* **Activity**
Leaving out every picture, retype the lines below from the top through the one that contains "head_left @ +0".

○ ○ ○ ○ ○

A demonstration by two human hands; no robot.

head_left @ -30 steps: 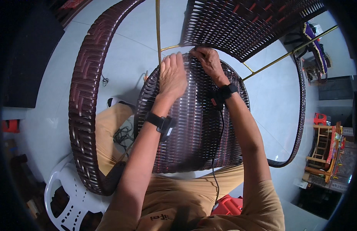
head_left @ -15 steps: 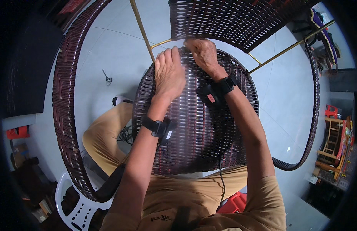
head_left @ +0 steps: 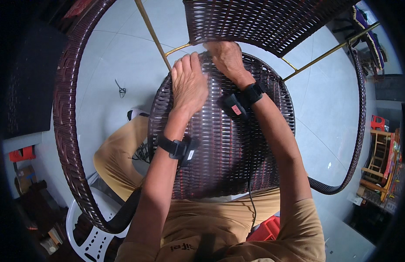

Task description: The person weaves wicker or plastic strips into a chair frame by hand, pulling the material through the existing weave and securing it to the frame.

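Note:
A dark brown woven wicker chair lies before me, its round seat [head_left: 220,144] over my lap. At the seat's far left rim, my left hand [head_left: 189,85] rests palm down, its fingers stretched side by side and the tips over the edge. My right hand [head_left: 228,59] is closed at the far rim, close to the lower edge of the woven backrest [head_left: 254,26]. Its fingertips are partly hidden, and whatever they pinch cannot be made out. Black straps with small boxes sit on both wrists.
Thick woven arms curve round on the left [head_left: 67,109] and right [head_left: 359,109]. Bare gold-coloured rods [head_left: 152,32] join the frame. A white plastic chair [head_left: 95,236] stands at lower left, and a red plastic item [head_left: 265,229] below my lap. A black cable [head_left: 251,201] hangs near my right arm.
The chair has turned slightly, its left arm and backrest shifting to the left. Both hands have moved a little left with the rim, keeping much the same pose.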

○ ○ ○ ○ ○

* **Result for this task**
A demonstration by two human hands; no robot.

head_left @ -30 steps: 
head_left @ -15 steps: 
head_left @ +0 steps: 

There's no more to this exercise.